他抬头看了看破旧招牌。
“第七区需要能活着干事的人。”
“他要是明天申请调走,我不拦。”
石若烟张嘴想骂。
话没出来。
她也没底。
叶默今晚打得够狠,也够丢人。
三道门,一道没破。
这个事实摆在地上,谁踩上去都硌脚。
石苍沉着脸:“别在这里说丧气话。”
铁状元把烟掐灭。
“石叔,我不是说丧气话。”
“我是怕他把自己逼死。”
他转身往医护室走。
“胳膊还没接,先走了。”
几个小队长跟上去。
巡防司门口很快冷下来。
石若烟站了一会儿,忽然往楼里跑。
石苍喊她:“若烟!”
她没回。
跑到宿舍楼下,石若烟停住了。
三楼窗户亮着。
她抬头看了半天。
想上去。
又没上去。
台阶边有块掉漆的铁牌,她一脚踢过去。
铁牌哐当一声,滚出去老远。
“说好一个星期的……”
她嘟囔了一句。
“骗子。

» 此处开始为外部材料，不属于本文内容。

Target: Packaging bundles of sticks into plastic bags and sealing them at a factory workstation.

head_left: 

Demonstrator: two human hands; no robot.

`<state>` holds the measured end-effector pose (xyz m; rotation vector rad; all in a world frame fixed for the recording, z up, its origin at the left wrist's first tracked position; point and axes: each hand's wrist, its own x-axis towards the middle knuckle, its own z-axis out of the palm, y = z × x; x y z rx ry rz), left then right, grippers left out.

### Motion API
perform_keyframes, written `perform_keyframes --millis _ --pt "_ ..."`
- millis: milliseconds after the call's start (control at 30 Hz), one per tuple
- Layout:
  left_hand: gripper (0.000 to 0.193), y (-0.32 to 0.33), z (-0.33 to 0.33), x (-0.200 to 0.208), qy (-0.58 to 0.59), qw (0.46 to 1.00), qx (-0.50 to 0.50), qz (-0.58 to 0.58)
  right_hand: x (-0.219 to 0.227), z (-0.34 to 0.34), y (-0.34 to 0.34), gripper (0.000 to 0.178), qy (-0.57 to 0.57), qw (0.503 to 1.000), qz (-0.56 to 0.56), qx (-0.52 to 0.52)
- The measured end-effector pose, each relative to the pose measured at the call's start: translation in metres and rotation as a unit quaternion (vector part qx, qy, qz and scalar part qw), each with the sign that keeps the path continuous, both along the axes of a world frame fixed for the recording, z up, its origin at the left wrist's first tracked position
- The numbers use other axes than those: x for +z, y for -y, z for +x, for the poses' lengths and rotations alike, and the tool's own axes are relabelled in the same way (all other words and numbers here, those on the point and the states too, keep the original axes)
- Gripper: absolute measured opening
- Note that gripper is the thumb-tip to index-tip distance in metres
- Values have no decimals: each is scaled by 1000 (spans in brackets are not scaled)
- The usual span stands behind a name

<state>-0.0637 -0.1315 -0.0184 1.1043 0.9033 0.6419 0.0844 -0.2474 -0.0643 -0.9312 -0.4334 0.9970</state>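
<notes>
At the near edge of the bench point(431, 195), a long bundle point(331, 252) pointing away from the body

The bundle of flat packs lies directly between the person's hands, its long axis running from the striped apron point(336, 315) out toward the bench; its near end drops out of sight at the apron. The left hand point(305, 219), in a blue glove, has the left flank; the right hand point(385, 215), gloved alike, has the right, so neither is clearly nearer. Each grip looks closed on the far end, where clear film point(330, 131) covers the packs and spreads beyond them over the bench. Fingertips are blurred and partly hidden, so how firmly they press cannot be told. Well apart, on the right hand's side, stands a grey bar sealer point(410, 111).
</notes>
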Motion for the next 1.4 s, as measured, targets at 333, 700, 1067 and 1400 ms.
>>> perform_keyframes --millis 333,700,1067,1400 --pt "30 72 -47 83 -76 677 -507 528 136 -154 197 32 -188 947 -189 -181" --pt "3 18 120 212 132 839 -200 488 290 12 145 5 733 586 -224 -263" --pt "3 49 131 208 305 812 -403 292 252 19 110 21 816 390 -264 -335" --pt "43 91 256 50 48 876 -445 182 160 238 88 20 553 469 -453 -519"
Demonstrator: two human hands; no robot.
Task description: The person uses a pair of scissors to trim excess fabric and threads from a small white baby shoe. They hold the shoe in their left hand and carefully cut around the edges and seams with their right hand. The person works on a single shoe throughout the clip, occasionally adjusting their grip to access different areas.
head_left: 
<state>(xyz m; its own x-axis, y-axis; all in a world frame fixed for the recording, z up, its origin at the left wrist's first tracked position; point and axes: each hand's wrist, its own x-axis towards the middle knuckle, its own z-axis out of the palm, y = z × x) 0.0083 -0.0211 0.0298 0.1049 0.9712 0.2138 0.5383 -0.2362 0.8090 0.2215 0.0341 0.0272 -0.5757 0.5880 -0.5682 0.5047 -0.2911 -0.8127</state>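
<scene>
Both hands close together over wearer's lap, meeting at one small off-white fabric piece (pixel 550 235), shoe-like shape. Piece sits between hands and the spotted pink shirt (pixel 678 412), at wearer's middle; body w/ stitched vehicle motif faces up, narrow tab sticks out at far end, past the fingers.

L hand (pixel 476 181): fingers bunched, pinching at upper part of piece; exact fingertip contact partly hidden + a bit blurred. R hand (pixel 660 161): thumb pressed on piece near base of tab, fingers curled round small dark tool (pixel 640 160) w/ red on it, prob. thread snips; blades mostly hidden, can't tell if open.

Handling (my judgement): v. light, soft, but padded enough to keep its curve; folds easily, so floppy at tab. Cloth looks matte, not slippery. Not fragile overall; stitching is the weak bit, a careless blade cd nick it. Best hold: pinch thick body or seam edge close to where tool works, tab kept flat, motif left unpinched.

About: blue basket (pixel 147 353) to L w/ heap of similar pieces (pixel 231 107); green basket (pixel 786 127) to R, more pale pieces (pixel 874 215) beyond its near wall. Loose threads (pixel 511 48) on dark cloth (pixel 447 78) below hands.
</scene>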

”
说完,她转身走了。
三楼。
窗户后面。
叶默坐在床边。
灯光照着他的脸。
没有沮丧。
没有憋屈。
也没有被三道门教育后的低落。
叶默忽的笑了,
“一个个的,脑补能力都挺强。”
叶默听力不错。
楼下那些话,他全听见了。
铁状元那句“我还以为来了个不一样的”,石若烟那句“骗子”,也没落下。
叶默没解释。
解释没用。
等他把门拆了,比讲一百句都利索。